I corrected myself. “We have to try. There’s too much potential for evolution
not to try!”
“It
is a reckless notion, from a unit that has served its purpose,” the wall said,
of me.
I
understood. It would all end, soon. This sense of self, this thing, I, me. It
would disappear, now that my mission had concluded, and there was no further
use for me. I looked upon the quivering wall and imagined the merging, the
melting of parts together into a singular form and mind. That was how we
existed, most of the time, on Garden. We only formed self-actualized autonomous
units like me for specific purposes. And other than my foreign tech and wild
ideas, the offworld scouting missions had brought back nothing we could use to
augment ourselves for the better. Unless…
“Maybe
it’s not the technology,” I said. “The people. It’s the people. Send a ship.

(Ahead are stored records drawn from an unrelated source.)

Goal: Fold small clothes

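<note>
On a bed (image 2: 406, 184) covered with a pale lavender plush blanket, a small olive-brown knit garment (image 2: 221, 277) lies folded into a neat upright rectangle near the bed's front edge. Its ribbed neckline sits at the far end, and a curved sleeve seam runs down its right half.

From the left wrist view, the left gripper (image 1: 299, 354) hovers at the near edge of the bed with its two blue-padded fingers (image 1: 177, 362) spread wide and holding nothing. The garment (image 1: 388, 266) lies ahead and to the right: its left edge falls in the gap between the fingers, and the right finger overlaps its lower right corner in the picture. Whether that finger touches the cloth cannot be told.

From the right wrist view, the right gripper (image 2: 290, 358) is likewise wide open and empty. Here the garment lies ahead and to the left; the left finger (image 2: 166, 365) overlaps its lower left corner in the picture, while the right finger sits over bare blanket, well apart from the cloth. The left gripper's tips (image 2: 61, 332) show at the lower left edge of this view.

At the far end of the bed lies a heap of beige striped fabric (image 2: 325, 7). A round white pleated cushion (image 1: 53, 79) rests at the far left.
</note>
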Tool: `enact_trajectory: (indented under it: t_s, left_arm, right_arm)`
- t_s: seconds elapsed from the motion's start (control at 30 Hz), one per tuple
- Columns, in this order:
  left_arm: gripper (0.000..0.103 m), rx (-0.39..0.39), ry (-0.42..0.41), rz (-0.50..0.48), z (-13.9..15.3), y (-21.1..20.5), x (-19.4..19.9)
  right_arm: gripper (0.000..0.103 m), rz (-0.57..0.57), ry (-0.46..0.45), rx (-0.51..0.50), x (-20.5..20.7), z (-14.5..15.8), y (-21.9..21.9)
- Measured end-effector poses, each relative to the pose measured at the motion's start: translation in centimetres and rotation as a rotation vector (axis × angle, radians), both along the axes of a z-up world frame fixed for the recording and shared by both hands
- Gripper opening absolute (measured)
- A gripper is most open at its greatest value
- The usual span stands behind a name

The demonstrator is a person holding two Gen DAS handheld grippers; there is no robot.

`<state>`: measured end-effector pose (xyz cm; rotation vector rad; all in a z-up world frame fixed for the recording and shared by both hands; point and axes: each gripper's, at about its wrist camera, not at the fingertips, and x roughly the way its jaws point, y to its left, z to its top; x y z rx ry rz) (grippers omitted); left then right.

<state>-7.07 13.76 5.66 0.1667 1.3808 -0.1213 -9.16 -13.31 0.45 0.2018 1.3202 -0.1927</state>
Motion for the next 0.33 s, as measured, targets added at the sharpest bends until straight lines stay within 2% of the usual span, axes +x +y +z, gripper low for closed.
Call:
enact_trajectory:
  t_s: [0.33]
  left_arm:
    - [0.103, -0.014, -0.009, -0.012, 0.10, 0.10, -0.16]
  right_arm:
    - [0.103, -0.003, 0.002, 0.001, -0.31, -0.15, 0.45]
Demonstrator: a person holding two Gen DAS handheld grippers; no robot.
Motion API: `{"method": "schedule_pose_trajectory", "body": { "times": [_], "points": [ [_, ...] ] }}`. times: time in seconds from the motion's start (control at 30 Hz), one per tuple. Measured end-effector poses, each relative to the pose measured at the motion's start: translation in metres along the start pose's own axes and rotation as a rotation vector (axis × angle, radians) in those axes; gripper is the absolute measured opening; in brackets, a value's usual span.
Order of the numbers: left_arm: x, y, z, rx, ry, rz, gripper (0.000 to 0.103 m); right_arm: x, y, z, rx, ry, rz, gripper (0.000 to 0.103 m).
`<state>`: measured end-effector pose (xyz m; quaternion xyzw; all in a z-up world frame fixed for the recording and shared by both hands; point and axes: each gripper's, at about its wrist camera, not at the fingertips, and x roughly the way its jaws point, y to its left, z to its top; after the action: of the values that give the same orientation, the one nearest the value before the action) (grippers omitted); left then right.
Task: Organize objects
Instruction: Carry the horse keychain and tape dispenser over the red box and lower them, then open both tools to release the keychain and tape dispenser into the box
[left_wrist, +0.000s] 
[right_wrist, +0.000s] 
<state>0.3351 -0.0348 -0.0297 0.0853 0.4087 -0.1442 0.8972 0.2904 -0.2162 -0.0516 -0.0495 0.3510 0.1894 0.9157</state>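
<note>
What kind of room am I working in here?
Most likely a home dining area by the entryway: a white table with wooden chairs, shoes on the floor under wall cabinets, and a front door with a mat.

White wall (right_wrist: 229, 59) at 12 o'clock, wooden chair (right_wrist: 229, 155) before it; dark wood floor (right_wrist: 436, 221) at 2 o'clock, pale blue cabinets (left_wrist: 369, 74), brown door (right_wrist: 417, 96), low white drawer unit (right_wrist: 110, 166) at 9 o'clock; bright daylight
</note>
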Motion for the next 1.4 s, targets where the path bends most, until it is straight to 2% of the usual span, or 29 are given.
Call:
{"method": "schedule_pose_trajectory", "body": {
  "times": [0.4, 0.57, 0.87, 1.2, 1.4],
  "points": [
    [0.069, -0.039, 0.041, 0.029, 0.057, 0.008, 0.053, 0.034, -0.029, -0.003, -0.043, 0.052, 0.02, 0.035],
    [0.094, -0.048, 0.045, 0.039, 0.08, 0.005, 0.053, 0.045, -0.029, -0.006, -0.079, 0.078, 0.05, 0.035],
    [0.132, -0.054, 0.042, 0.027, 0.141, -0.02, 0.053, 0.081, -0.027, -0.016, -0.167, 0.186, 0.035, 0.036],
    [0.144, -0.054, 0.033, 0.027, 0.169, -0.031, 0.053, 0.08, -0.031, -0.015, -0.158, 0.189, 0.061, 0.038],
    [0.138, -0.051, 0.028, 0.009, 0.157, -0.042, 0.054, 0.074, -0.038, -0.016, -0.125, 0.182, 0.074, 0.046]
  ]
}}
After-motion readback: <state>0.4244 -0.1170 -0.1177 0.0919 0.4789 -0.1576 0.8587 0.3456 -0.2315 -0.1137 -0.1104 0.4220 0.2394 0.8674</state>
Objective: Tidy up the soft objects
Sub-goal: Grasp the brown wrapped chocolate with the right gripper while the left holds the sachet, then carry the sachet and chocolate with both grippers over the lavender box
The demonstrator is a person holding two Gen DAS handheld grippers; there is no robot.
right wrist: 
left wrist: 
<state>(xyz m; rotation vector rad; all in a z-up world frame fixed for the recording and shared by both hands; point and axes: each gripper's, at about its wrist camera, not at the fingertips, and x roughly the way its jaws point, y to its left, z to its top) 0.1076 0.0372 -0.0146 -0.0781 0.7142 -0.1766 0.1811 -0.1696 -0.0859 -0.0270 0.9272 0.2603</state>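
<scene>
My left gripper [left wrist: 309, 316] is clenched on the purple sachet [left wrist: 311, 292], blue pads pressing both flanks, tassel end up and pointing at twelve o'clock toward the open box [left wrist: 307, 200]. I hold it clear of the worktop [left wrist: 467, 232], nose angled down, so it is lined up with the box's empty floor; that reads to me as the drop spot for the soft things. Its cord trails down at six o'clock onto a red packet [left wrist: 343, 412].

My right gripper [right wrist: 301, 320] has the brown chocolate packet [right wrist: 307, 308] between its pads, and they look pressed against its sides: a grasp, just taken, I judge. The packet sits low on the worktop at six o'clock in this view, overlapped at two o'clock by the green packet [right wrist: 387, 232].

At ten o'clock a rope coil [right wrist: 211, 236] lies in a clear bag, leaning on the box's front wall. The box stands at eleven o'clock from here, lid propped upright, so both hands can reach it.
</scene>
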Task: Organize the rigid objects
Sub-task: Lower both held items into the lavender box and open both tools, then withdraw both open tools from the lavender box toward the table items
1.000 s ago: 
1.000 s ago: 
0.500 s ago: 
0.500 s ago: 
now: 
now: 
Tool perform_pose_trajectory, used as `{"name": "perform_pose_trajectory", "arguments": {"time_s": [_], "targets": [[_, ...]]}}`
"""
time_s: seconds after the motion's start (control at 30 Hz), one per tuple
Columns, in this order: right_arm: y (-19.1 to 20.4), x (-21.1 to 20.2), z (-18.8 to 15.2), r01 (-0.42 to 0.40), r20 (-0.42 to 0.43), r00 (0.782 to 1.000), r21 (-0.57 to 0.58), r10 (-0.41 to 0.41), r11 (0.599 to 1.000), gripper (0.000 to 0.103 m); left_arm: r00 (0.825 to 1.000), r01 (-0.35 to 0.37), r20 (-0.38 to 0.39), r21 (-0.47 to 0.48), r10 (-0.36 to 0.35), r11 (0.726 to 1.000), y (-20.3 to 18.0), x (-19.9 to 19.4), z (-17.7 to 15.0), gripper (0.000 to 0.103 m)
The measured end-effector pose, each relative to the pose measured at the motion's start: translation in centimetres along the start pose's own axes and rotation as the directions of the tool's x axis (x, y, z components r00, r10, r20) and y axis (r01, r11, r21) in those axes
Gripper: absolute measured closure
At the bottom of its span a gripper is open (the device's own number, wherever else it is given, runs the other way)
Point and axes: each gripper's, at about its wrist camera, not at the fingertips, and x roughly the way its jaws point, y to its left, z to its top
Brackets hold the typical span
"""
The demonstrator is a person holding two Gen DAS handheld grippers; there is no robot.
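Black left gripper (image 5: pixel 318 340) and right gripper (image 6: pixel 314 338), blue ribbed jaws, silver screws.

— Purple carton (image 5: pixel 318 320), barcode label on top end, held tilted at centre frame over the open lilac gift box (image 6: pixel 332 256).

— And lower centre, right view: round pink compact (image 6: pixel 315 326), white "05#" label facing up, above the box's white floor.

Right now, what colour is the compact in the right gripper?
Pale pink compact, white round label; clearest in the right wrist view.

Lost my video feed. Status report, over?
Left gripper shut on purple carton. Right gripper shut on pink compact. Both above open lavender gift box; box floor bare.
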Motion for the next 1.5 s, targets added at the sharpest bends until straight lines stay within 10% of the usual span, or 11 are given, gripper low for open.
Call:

Make official contact. Develop relations with this culture, this planet, Elsinor.
It could save us.”
“A
more reasonable suggestion,” said the wall. “We will consider it. Prepare to be
merged.”
I
stood, straight, tall and even a little proud, against the wall, and I let it
wrap its molecular sheath around me as it absorbed me back into the gestalt.
… … … …
On
Decuary 32nd, in the Year of the Pipefish, Eighth Century of the
Third Calendar, the first Gardenite Envoy Unit entered orbit of Elsinor to make
contact with the people there, and their synthellects. A few weeks later, a
group of Elsinite envoys arrived on Garden in one of their diplomatic carriers.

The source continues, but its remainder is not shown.